AI Technology to Automatically Differentiate between Work Tasks in Video Data

February 18, 2021

Fujitsu Laboratories announced the development of a technology that automatically detects different work elements—for instance, “removing a part,” “tightening a screw,” or “installing a cover”—from video data consisting of a series of tasks from manufacturing lines and other places of manual work.

Conventionally, in workplaces like factories, efforts to improve productivity and enhance quality have included recording the work of staff and identifying and improving upon problems in different work elements from the data. To measure the time required for each work element from the video data, however, it’s necessary to divide video data into separate work elements manually. This often means that the man-hours required to measure the time for each work element is several times to several tens of times more than the total length of the video.

Fujitsu has expanded upon its “Actlyzer” technology for detecting human movement and behavior from video data, and developed an AI model that takes into account the variation of each movement and the difference in individual workers’ movements, using work data from one person and the data divided by each work element as training data. When this technology was applied to the analysis of operations at Fujitsu I-Network Systems Limited’s Yamanashi Plant (Location: Minami Alps City, Yamanashi Prefecture), it was confirmed that work tasks could be detected with 90% accuracy and that the results could be used to improve the efficiency of operations analysis.

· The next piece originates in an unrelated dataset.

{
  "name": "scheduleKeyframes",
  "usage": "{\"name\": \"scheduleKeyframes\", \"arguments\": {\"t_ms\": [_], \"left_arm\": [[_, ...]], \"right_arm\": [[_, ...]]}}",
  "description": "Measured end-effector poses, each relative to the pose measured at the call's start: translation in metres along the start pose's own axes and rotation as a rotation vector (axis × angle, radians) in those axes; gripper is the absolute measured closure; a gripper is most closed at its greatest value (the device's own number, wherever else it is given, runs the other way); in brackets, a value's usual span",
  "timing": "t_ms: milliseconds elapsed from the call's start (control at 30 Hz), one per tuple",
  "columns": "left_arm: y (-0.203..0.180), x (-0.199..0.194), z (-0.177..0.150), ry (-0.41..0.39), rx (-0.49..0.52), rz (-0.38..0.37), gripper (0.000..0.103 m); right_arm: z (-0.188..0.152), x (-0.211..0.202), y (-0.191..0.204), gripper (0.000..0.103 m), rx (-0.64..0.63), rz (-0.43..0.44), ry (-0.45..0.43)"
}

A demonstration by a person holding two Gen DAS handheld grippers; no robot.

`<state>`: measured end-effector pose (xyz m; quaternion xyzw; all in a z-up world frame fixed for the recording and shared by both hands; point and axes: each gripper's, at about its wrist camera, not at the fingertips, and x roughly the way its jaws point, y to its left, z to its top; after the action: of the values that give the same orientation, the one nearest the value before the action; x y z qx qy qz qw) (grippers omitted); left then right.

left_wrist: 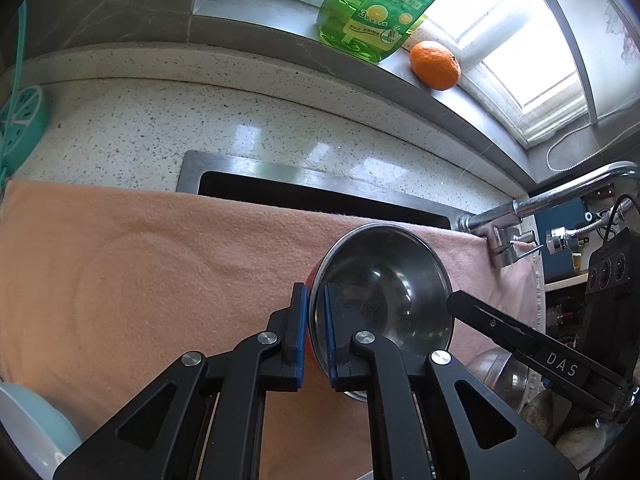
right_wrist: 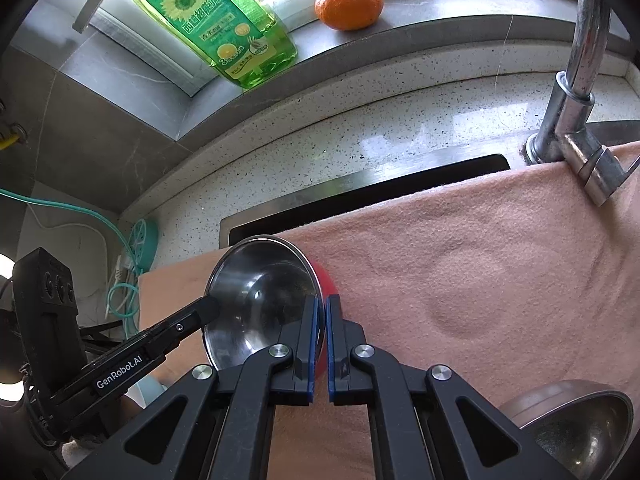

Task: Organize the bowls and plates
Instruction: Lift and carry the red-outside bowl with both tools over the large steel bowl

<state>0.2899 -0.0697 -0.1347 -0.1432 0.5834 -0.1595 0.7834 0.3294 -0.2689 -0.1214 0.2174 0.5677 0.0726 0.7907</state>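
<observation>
The steel bowl (left_wrist: 384, 292) is held up over the pink towel (left_wrist: 140, 272), tipped on its side. Its rim is pinched on both sides at once: by the left hand-held gripper (left_wrist: 316, 336) and by the right hand-held gripper (right_wrist: 322, 344), each nearly closed on the thin edge. Both are equally near. A second bowl (right_wrist: 576, 432) lies low beside the right one. "DAS" and "GenRobot.AI" can be read on the grippers, and a "3" on the green bottle (right_wrist: 216, 24).
</observation>
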Motion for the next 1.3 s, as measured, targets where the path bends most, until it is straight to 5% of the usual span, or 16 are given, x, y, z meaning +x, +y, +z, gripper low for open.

By leveraging this technology, Fujitsu will continue to contribute to the promotion of work process improvement activities and the passing on of specific skills for more efficient work at various sites.

Background

As Japan and many other advanced economies confront declining birthrates, the aging of society, and the increasing mobility of talent, a growing need exists in work that requires human labor to record and analyze vital know-how in the field and use it for creating manuals and offering onsite instruction. As a part of kaizen, or work process improvement, activities aimed at improving productivity and quality at manufacturing sites, many different methods of analysis utilizing video data (Fig.1) are carried out, including determining ways to eliminate waste, comparing work with skilled workers, and measuring the effect of time reduction through streamlining work processes. In these analyses, the work of breaking down video data of different work flows into separate work elements s (Step 2 in Fig.1), including separating the start and end of an element, often takes more than one hour for a 20 minute video, for example. This cumbersome editing process has presented challenges to efforts to accelerate work efficiency and the transmission of skills.

Issues

In recent years, it has become possible to detect the movement of the human skeleton from video images and to recognize common tasks performed by multiple people by training the system using deep learning technologies. In order to achieve this, however, it’s necessary to take into account the subtle variations in movements that occur between individuals even when they perform the same tasks, as well as the differences in movements among different people and environments. This must be done while additionally distinguishing between similar movements and preparing large amounts of training data.

Newly Developed Technology

Fujitsu has successfully developed a technology to automatically detect work elements even for different video data of the same work, taking into account variations in motion and other similar movements, by learning each work element using data obtained by dividing a single video for each element as training data.

First, in order to train the algorithm for different work elements, three-dimensional skeleton recognition technology included in Fujitsu’s behavior analysis technology “Actlyzer” is used to estimate a person’s posture in three-dimensional space from the image that becomes training data. Then, changes in the posture of the upper body are acquired as feature values at intervals of several hundred milliseconds to several seconds, and similar feature values are grouped into several tens of unit movements (m1-mn in Fig.2). In this case, if the characteristics of the change in posture are similar, it is regarded as the same movement, so it is possible to deal with the difference in the way it appears depending on the working position and the position of the camera.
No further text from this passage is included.